Parallel loops

Omega adopts the Kokkos programming model to express on-node parallelism. To provide simplified syntax for the most frequently used computational patterns, Omega provides wrappers funtions that internally handle creating and setting-up Kokkos policies.

Flat multi-dimensional parallelism

parallelFor

To perform parallel iteration over a multi-dimensional index range Omega provides the parallelFor wrapper. For example, the following code shows how to set every element of a 3D array in parallel.

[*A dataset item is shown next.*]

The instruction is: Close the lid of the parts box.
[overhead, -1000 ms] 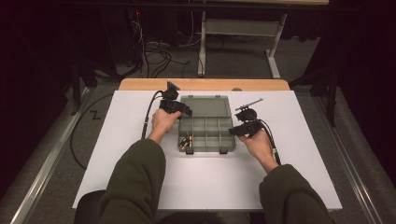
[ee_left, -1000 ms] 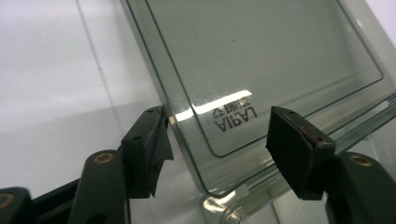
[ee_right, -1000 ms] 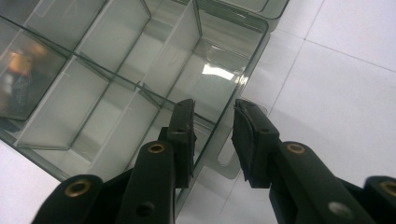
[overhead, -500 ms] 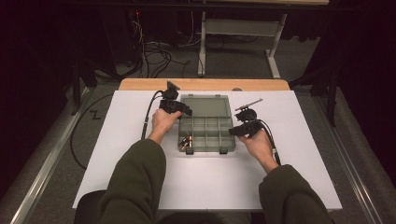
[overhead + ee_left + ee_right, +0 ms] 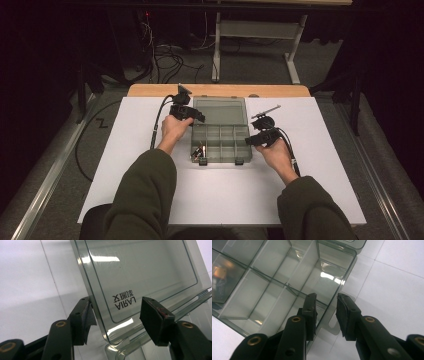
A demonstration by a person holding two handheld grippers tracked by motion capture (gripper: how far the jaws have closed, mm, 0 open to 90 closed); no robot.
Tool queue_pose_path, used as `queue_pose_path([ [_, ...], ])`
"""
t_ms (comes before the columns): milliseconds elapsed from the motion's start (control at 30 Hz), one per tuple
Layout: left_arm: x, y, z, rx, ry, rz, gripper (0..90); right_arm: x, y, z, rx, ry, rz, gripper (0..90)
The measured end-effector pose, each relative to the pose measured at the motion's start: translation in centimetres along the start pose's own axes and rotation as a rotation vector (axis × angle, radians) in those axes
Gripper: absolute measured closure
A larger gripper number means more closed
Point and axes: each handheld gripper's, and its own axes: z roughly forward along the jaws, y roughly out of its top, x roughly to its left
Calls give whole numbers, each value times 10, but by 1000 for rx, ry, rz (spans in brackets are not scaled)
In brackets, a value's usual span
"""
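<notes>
We see the left gripper at the near left corner of the box's open lid, jaws spread either side of it and just been closing, pads not yet pressing. Clear compartment box sits mid-table. Right gripper straddles the box's right wall, whether it pinches we cannot tell.
</notes>
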Motion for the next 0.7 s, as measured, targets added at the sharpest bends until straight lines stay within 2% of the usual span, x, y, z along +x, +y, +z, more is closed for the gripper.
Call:
queue_pose_path([
  [33, 0, 0, -1, -1, -1, 5, 434, 0, 0, 0, 0, 1, 1, 717],
  [67, 1, 0, -3, 26, -15, 42, 434, 0, 0, 0, -2, 0, 1, 717],
  [100, -4, 0, 1, -47, -11, -28, 434, 0, 0, 0, -3, 0, 1, 717],
  [133, -2, 0, -3, -7, -7, 9, 435, 0, 0, 0, -3, 0, 2, 717],
  [500, -6, 1, -13, -25, -37, 34, 446, 0, 0, 0, 0, 1, 4, 717],
  [700, -9, 0, -20, -34, -49, 83, 450, 1, 0, 0, 0, -3, 4, 717],
])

   Array3DReal A("A", N1, N2, N3);
   parallelFor(
       {N1, N2, N3},
       KOKKOS_LAMBDA(int J1, int J2, int J3) {
          A(J1, J2, J3) = J1 + J2 + J3;
       });

Ranges with up to five dimensions are supported. Optionally, a label can be provided as the first argument of parallelFor.

   parallelFor("Set A",
       {N1, N2, N3},
       KOKKOS_LAMBDA(int J1, int J2, int J3) {
          A(J1, J2, J3) = J1 + J2 + J3;
       });

Adding labels can result in more informative messages when Kokkos debug variables are defined.

parallelReduce

To perform parallel reductions over a multi-dimensional index range the parallelReduce wrapper is available. The following code sums every element of A.

   Real SumA;
   parallelReduce(
       {N1, N2, N3},
       KOKKOS_LAMBDA(int J1, int J2, int J3, Real &Accum) {
          Accum += A(J1, J2, J3);
       },
       SumA);

Note the presence of an accumulator variable Accum in the KOKKOS_LAMBDA arguments. You can use parallelReduce to perform other types of reductions. As an example, the following snippet finds the maximum of A.

   Real MaxA;
   parallelReduce(
       {N1, N2, N3},
       KOKKOS_LAMBDA(int J1, int J2, int J3, Real &Accum) {
          Accum = Kokkos::max(Accum, A(J1, J2, J3));
       },
       Kokkos::Max<Real>(MaxA));

To perform reductions that are not sums, in addition to modifying the lambda body, the final reduction variable needs to be cast to the appropriate type. In the above example, MaxA is cast to Kokkos::Max<Real> to perform a max reduction. The parallelReduce wrapper supports performing multiple reduction at the same time. You can compute SumA and MaxA in one pass over the data:

   parallelReduce(
       {N1, N2, N3},
       KOKKOS_LAMBDA(int J1, int J2, int J3, Real &AccumSum, Real &AccumMax) {
          AccumSum += A(J1, J2, J3);
          AccumMax = Kokkos::max(AccumMax, A(J1, J2, J3));
       },
       SumA, Kokkos::Max<Real>(MaxA));

Similarly to parallelFor, parallelReduce supports labels and up to five dimensions.